Ida Amalia W. Branth Burgy (August 30, 1871 – died after 1939) was an American violinist, violin teacher, and cyclist, based in New York City.

==Early life and education==
Branth was born in Cincinnati, Ohio, and raised in New York City, the daughter of John Herman Branth and Therese Leineweber Branth. Her father was a physician and violinist born in Germany. Her parents divorced in 1886.

She received a gold medal when she graduated from high school in 1889. She studied violin at the Metropolitan College of Music, and with Czech violinist Karel Halíř in Berlin.

==Career==
Branth performed at the Chicago World's Fair in 1893. She played at New York's Aeolian Hall and Carnegie Hall, toured in Europe, and taught violin. She toured in the United States with cellist Flavia Van den Hende and pianist Hilda Newman as the New York Ladies' Trio in 1900. She was a member of the Women's String Orchestra. "Her tone is clear and full and her execution remarkably facile," reported the Brooklyn Eagle in 1900. The Brooklyn Times-Union agreed, noting in 1900 that Branth "plays the violin gracefully, with good technique, ease of execution, clearness of tone, and style."
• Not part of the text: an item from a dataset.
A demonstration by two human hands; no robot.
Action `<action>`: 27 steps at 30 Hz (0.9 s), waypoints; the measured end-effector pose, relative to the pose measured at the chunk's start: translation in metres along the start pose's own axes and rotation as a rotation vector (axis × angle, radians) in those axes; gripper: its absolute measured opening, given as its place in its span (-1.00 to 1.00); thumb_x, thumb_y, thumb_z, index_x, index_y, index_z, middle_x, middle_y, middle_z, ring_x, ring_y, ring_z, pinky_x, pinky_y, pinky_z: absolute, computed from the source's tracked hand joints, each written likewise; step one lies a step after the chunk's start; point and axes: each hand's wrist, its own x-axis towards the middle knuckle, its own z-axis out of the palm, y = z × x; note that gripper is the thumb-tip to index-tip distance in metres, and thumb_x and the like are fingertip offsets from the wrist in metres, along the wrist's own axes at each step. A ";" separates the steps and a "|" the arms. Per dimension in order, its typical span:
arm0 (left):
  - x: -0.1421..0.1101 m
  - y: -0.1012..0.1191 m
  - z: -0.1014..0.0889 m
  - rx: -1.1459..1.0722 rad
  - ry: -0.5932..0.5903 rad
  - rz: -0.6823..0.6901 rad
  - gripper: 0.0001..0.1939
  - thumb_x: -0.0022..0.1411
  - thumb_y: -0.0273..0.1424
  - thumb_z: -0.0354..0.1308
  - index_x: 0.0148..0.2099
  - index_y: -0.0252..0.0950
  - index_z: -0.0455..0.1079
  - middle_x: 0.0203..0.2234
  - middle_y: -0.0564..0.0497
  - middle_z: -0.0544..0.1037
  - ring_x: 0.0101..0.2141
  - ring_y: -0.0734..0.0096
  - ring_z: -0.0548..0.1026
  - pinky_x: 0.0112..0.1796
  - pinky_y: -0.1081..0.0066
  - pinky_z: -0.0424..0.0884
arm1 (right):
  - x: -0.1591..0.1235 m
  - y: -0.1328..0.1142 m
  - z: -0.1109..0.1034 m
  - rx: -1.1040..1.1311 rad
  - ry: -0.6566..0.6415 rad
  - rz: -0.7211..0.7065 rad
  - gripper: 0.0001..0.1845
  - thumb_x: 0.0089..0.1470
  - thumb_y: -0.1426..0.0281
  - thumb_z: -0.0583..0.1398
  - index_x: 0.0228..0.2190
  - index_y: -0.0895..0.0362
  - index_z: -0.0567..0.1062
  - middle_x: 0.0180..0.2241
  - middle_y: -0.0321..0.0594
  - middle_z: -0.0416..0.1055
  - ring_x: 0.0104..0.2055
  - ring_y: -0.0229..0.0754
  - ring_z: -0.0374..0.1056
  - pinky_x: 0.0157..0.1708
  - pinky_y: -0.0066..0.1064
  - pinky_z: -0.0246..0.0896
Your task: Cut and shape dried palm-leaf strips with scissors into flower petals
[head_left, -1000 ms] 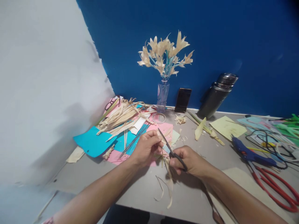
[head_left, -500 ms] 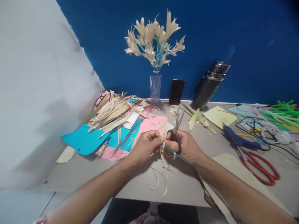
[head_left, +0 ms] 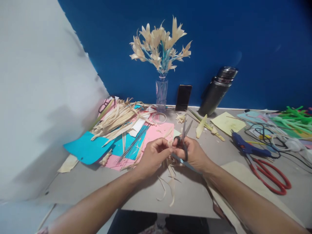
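My left hand (head_left: 154, 154) is closed in a pinch over the table's front half, holding a small pale husk piece (head_left: 170, 143) that the fingers mostly cover. Its fingertips meet those of my right hand (head_left: 193, 152), which grips small scissors (head_left: 185, 130) by their dark handles. The scissor blades point away from me and stand slightly apart. Thin pale husk strips (head_left: 172, 188) lie on the table just below my hands. A light blue strip shows under my right hand; whether it is held I cannot tell.
Dried husks (head_left: 117, 118) lie piled on blue and pink sheets at left. At the back stand a bottle (head_left: 161, 94) of husk flowers, a phone (head_left: 183, 97) and a leaning flask (head_left: 216, 92). A blue glue gun (head_left: 248, 144), red-handled scissors (head_left: 270, 175) and cables lie right.
The view has tilted slightly, so the background sits a little lower. My left fingertips have shifted against the right ones. Both hands stay together and the scissors remain in the right.
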 end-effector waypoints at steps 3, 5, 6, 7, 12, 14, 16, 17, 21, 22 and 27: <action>0.000 0.002 0.000 0.036 0.024 0.050 -0.89 0.03 -0.45 0.24 -0.47 -0.30 0.36 -0.55 0.06 0.44 -0.51 0.49 0.40 -0.43 0.45 0.32 | 0.001 -0.004 -0.005 -0.134 0.004 0.014 -0.63 -0.18 0.24 0.41 -0.39 0.16 0.44 -0.47 -0.30 0.42 -0.44 -0.21 0.34 -0.44 -0.43 0.24; -0.001 0.003 0.000 0.046 0.036 0.061 -0.91 0.04 -0.46 0.23 -0.47 -0.29 0.36 -0.56 0.07 0.43 -0.52 0.49 0.40 -0.44 0.45 0.33 | 0.003 -0.007 -0.011 -0.330 0.067 -0.009 -0.68 -0.13 0.20 0.38 -0.44 0.16 0.46 -0.50 -0.28 0.42 -0.45 -0.20 0.32 -0.45 -0.44 0.20; -0.001 0.004 -0.001 0.047 0.039 0.055 -0.91 0.03 -0.46 0.23 -0.46 -0.29 0.36 -0.57 0.07 0.43 -0.53 0.48 0.41 -0.44 0.46 0.33 | 0.004 -0.008 -0.015 -0.444 0.108 -0.030 -0.70 -0.10 0.19 0.36 -0.48 0.16 0.47 -0.52 -0.28 0.42 -0.46 -0.20 0.30 -0.47 -0.44 0.16; -0.001 0.003 -0.001 0.046 0.038 0.042 -0.91 0.03 -0.47 0.23 -0.46 -0.29 0.36 -0.58 0.07 0.42 -0.53 0.48 0.41 -0.45 0.46 0.33 | 0.006 -0.009 -0.018 -0.551 0.147 -0.052 -0.71 -0.08 0.18 0.34 -0.52 0.15 0.46 -0.55 -0.28 0.41 -0.47 -0.21 0.28 -0.48 -0.45 0.12; -0.001 0.000 -0.005 -0.044 -0.012 0.011 -0.91 0.07 -0.44 0.28 -0.41 -0.28 0.40 -0.37 -0.01 0.51 -0.46 0.46 0.47 -0.40 0.42 0.40 | 0.010 -0.002 -0.021 -0.766 0.148 -0.075 -0.68 -0.03 0.23 0.27 -0.66 0.13 0.39 -0.65 -0.31 0.31 -0.54 -0.26 0.18 -0.55 -0.46 -0.04; -0.001 -0.001 -0.007 -0.091 -0.090 0.030 -0.90 0.04 -0.44 0.33 -0.41 -0.29 0.46 -0.10 -0.09 0.49 -0.26 0.35 0.53 -0.26 0.37 0.45 | 0.008 0.003 -0.014 -0.751 0.074 -0.071 -0.70 -0.05 0.29 0.26 -0.68 0.13 0.36 -0.67 -0.34 0.25 -0.57 -0.29 0.13 -0.56 -0.47 -0.08; -0.001 -0.002 -0.007 -0.147 -0.209 0.032 -0.90 0.01 -0.45 0.38 -0.43 -0.30 0.51 -0.02 -0.12 0.46 -0.06 0.20 0.49 -0.12 0.31 0.44 | 0.005 0.006 -0.007 -0.681 -0.015 -0.067 -0.74 -0.09 0.35 0.25 -0.69 0.14 0.35 -0.66 -0.34 0.25 -0.56 -0.30 0.12 -0.57 -0.49 -0.08; -0.001 -0.001 -0.008 -0.189 -0.262 0.031 -0.91 0.01 -0.45 0.39 -0.43 -0.29 0.52 -0.08 -0.12 0.49 0.00 0.15 0.46 -0.07 0.27 0.42 | 0.003 0.007 -0.003 -0.629 -0.056 -0.075 -0.76 -0.11 0.38 0.25 -0.69 0.15 0.35 -0.64 -0.34 0.27 -0.55 -0.30 0.12 -0.57 -0.49 -0.07; 0.000 0.000 -0.009 -0.375 -0.347 -0.006 -0.89 0.01 -0.41 0.40 -0.48 -0.28 0.54 -0.41 -0.05 0.46 -0.03 0.11 0.46 -0.08 0.22 0.43 | -0.001 0.002 0.000 -0.432 -0.183 -0.026 -0.77 -0.08 0.37 0.26 -0.66 0.16 0.38 -0.63 -0.37 0.25 -0.56 -0.34 0.08 -0.58 -0.51 -0.07; 0.000 0.001 -0.010 -0.413 -0.362 -0.033 -0.87 0.00 -0.40 0.41 -0.49 -0.29 0.53 -0.43 -0.04 0.45 -0.09 0.13 0.48 -0.13 0.23 0.45 | -0.001 0.000 -0.001 -0.378 -0.221 0.011 -0.76 -0.08 0.34 0.28 -0.64 0.16 0.39 -0.63 -0.39 0.23 -0.57 -0.35 0.06 -0.59 -0.51 -0.08; -0.001 0.002 -0.012 -0.497 -0.398 -0.066 -0.84 -0.07 -0.37 0.46 -0.50 -0.30 0.55 -0.42 0.00 0.45 -0.41 0.38 0.48 -0.28 0.29 0.46 | 0.004 0.000 -0.009 -0.196 -0.370 0.104 -0.64 -0.16 0.22 0.41 -0.59 0.17 0.39 -0.66 -0.46 0.19 -0.61 -0.39 0.05 -0.62 -0.54 -0.07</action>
In 1902, Branth was head of the Branth Ladies' Quartette. In 1903, she was on the program of a concert in Brooklyn. In 1916 she played for a meeting of the Universal League, with her husband singing on the same program.

Branth was an enthusiastic bicyclist, rode long distances with her father, and wrote about riding in skirts. She was the only woman in New York known to have completed a century ride in 1894.

==Publications==
- "Bloomers or Skirts?" (1895)

== Personal life ==
In 1902 Branth married tenor and landscape artist Frederick S. Burgy. They had a daughter, Florence.